The past few years have seen a slow, incremental evolution in my spiritual walk – so slow and so incremental, in fact, that I didn’t realize it was happening until it had already happened.
Three or four years ago, I asked God to really start working on me. I was unsatisfied with where I was at spiritually. I felt burnt-out. At the time, I longed to go back to a time that felt far richer in that vein: college. Life then had been replete with ministry opportunities and rich fellowship. I had been really involved and engaged in a bunch of different Bible studies and activities, had been a visible campus Christian leader, had a sense of mission. And so when I prayed for God to start working on me, I had this assumption that He’d take me back there: to this time of high engagement and productivity.
That’s not what happened.
The doors of ministry and opportunity did not fly open. The college era did not return in force. Ministries that we’d been engaged in ended one by one, for a variety of reasons. My husband and I even ended up switching churches during this time, overwhelmed by the sense that we didn’t belong in the congregation we’d attended for years.

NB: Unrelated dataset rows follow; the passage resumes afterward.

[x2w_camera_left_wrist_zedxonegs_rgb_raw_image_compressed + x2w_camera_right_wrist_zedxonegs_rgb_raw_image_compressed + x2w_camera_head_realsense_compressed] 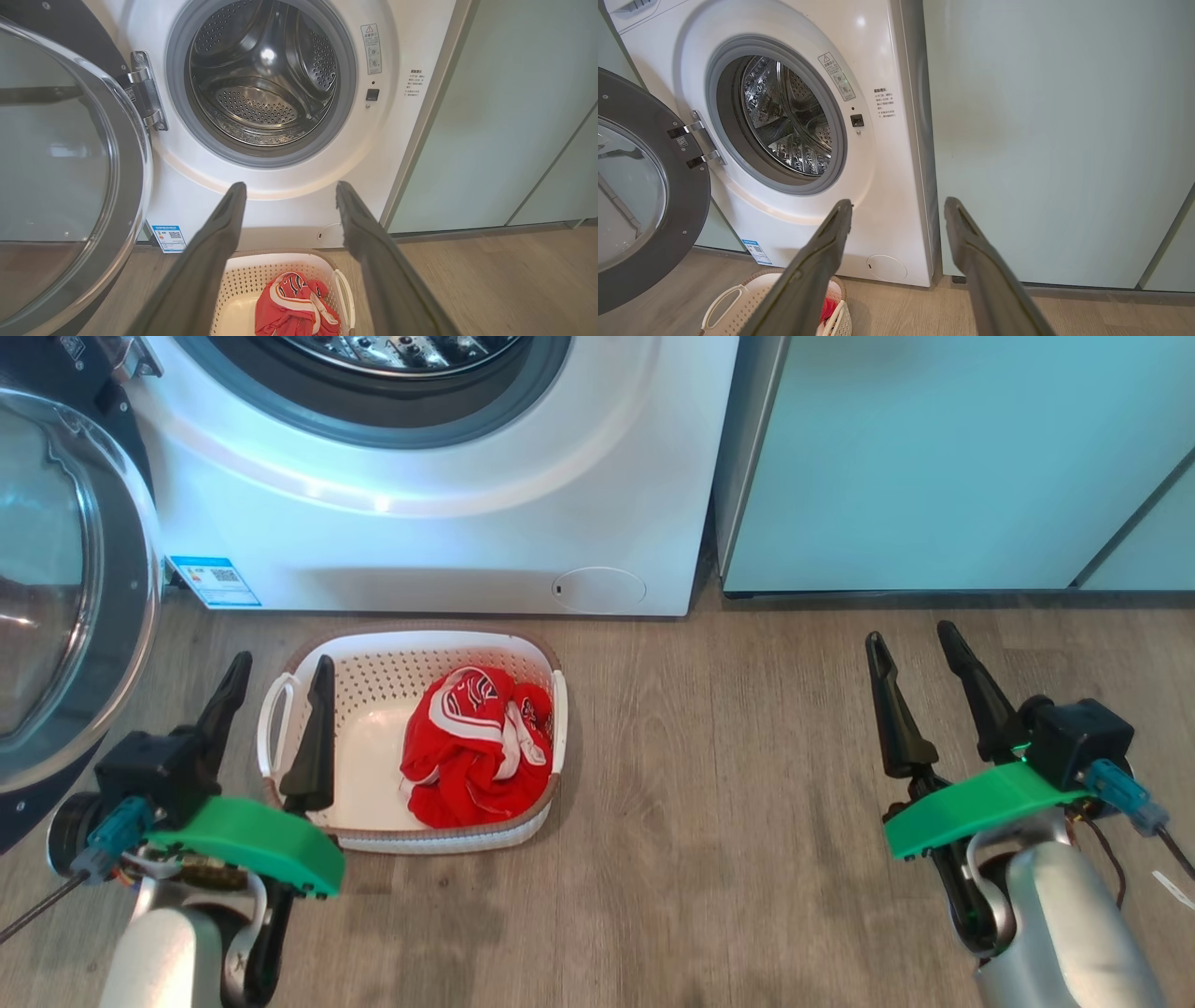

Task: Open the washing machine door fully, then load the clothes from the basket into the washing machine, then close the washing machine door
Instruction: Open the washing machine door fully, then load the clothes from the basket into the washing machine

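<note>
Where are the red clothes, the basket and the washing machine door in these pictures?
the clothes [471, 747], head view, on the middle of the crumpled red fabric.
the basket [392, 677], head view, on its perforated back wall.
the washing machine door [689, 205], right wrist view, on its dark rim.

Head view looks steeply down at the basket [411, 637], left of centre. Both wrist views sit low, near the washing machine [383, 130], sharing its drum [266, 84]: left squarely, right obliquely.
</note>
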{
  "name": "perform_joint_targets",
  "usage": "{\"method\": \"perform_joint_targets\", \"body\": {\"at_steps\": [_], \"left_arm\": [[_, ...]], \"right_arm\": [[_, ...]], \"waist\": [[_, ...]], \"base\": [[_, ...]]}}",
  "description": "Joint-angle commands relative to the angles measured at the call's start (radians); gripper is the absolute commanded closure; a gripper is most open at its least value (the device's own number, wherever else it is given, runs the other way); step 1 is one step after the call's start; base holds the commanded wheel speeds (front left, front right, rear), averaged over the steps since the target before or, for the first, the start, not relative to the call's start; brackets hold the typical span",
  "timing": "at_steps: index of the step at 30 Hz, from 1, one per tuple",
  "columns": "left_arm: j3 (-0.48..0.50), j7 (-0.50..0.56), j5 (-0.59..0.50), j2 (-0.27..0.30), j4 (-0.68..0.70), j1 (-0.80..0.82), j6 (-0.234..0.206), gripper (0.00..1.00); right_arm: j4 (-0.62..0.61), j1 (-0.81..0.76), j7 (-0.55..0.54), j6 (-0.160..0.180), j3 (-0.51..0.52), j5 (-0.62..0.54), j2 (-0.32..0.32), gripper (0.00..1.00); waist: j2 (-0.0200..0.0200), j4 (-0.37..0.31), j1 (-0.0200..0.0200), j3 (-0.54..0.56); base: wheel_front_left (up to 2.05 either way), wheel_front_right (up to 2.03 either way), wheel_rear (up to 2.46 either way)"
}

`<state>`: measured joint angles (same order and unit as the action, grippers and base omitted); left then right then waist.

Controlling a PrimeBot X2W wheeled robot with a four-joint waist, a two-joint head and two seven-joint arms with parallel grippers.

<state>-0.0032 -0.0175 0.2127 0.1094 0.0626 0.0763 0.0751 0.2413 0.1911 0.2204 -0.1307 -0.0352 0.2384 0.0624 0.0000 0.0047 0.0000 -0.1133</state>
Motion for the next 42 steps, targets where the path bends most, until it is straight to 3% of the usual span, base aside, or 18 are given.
{"method": "perform_joint_targets", "body": {"at_steps": [1,26,42], "left_arm": [[0.028,0.002,-0.005,0.025,0.040,0.024,-0.007,0.00],[0.021,-0.004,-0.004,0.040,0.031,0.030,-0.038,0.00],[0.008,-0.003,-0.002,0.055,0.029,0.034,-0.043,0.00]], "right_arm": [[-0.037,0.021,0.004,0.000,-0.018,0.000,-0.010,0.00],[-0.024,0.032,0.015,0.000,-0.016,0.007,-0.012,0.00],[-0.018,0.033,0.019,0.000,-0.017,0.012,-0.012,0.00]], "waist": [[0.0000,0.001,0.0000,-0.001],[0.0000,0.003,0.0000,-0.014],[0.0000,0.003,0.0000,-0.010]], "base": [[0.00,0.00,0.00],[0.04,-0.04,0.00],[1.53,-1.53,0.00]]}}
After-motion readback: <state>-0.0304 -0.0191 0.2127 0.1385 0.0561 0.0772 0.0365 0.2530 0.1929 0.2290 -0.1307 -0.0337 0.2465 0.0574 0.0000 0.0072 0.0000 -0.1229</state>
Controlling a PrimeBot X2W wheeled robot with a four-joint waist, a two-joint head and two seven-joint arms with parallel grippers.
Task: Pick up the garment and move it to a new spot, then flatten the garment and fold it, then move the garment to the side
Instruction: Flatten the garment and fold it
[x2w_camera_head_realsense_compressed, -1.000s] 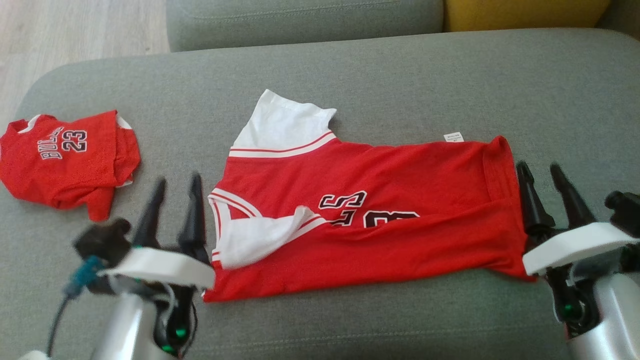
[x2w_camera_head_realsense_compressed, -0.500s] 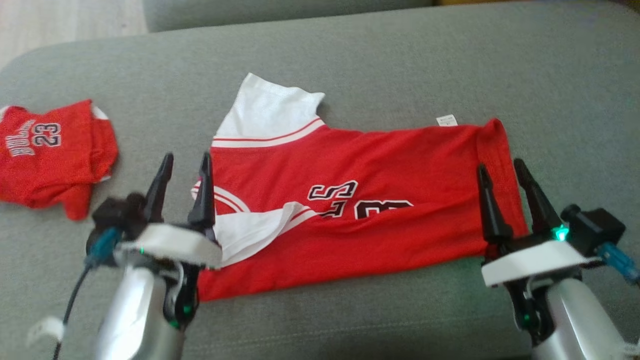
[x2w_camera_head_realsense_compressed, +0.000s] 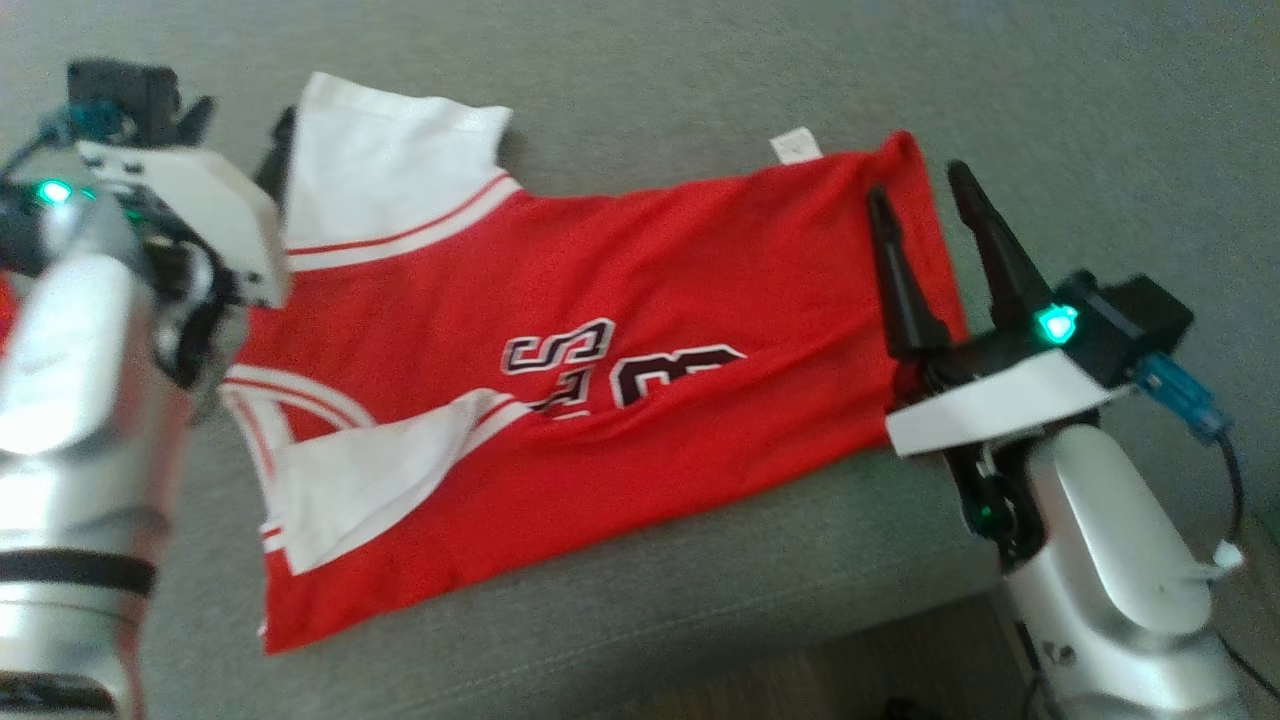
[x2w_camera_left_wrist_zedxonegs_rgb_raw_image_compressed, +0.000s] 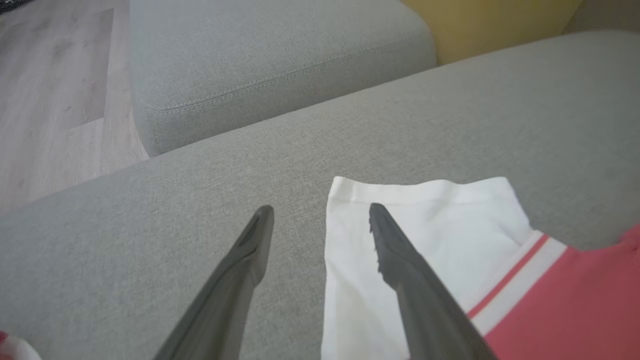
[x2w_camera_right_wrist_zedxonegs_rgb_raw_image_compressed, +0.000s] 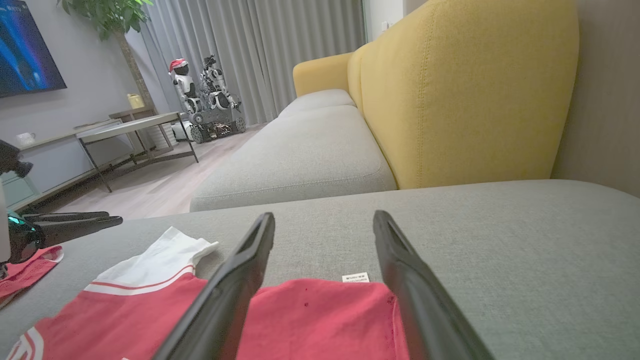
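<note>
The garment (x2w_camera_head_realsense_compressed: 600, 270), a red jersey with white sleeves and black-and-white lettering, lies spread on the grey sofa seat (x2w_camera_head_realsense_compressed: 650, 80). One white sleeve is folded over its front. My left gripper (x2w_camera_head_realsense_compressed: 240, 125) is open at the far white sleeve (x2w_camera_left_wrist_zedxonegs_rgb_raw_image_compressed: 440, 235). In the left wrist view the left gripper (x2w_camera_left_wrist_zedxonegs_rgb_raw_image_compressed: 320, 215) has one finger above that sleeve's edge and the other over bare cushion. My right gripper (x2w_camera_head_realsense_compressed: 917, 185) is open above the jersey's hem. In the right wrist view the right gripper (x2w_camera_right_wrist_zedxonegs_rgb_raw_image_compressed: 324, 216) straddles the hem (x2w_camera_right_wrist_zedxonegs_rgb_raw_image_compressed: 320, 310) near a white label (x2w_camera_right_wrist_zedxonegs_rgb_raw_image_compressed: 355, 277).
A second red garment (x2w_camera_right_wrist_zedxonegs_rgb_raw_image_compressed: 25, 272) lies beyond the left gripper's fingers (x2w_camera_right_wrist_zedxonegs_rgb_raw_image_compressed: 75, 222). Another grey cushion (x2w_camera_right_wrist_zedxonegs_rgb_raw_image_compressed: 300, 155) and a yellow backrest (x2w_camera_right_wrist_zedxonegs_rgb_raw_image_compressed: 465, 90) lie behind. Wooden floor (x2w_camera_left_wrist_zedxonegs_rgb_raw_image_compressed: 50, 100) borders the seat. The seat's front edge (x2w_camera_head_realsense_compressed: 800, 600) is close to my right arm.
The head camera has tilted and turned, shifting the whole picture. My left gripper has moved forward from the jersey's collar side to the far white sleeve. My right gripper has moved in over the hem.
</note>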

But other things were changing, mostly inside me – so subtly that I didn’t put two and two together. At first, it seemed like a bunch of random events. I’ll share a few:
- I grew irritated with and convicted by the amount of time I frittered away on the Internet and mindless activities and cut those down.
- I started getting outside more.
- With all this new time on my hand, I returned to old and new beloved interests: crafting, reading, writing, photography.
- The interests became a ministry outlet. I started writing Bible studies and books, working on ministering to others through photography, and crafting small things to give to people.
- The joy and happiness I felt from all of the aforementioned things, plus the sense of more uncluttered time in my life, meant that I became aware of my tendency to resent or grow frustrated with the small acts of service that my life requires: making a bed, correcting a comma splice for the 3,745th time. I started reworking those things into a sort of “daily liturgy” of work for God.
Again, the important point is that I didn’t realize these things were lining up in this particular way, or that God was using them to slowly reshape my attitude and my character in delicate increments. And yet from my current perspective, I can see the arc of how He was drawing all these seemingly unrelated things together to shape me, all in answer to a prayer request ages ago.
I think that, as believers, it’s easy for us to misinterpret the potter metaphor. We tend to think of God just hammering away at that clay, or really getting in there up to His elbows to mold and remold and change things. And sometimes He does. But pottery and sculpture can also be delicate work: a nudge here, a slight shift there. The end product is refined in a way that isn’t always easy to detect, but that is also a sign of master craftsmanship.
I’m thankful for that. Because I have been growing, and I’d not noticed it because I had my eyes peeled for something bigger, better, more obvious. Odds are, you’re growing too even if you don’t feel like it – and probably in ways you don’t expect. Think back to where you were three or four years ago, and what’s changed, and you might stumble on answers that surprise you.
God’s work can be subtle, and no less profound for all that.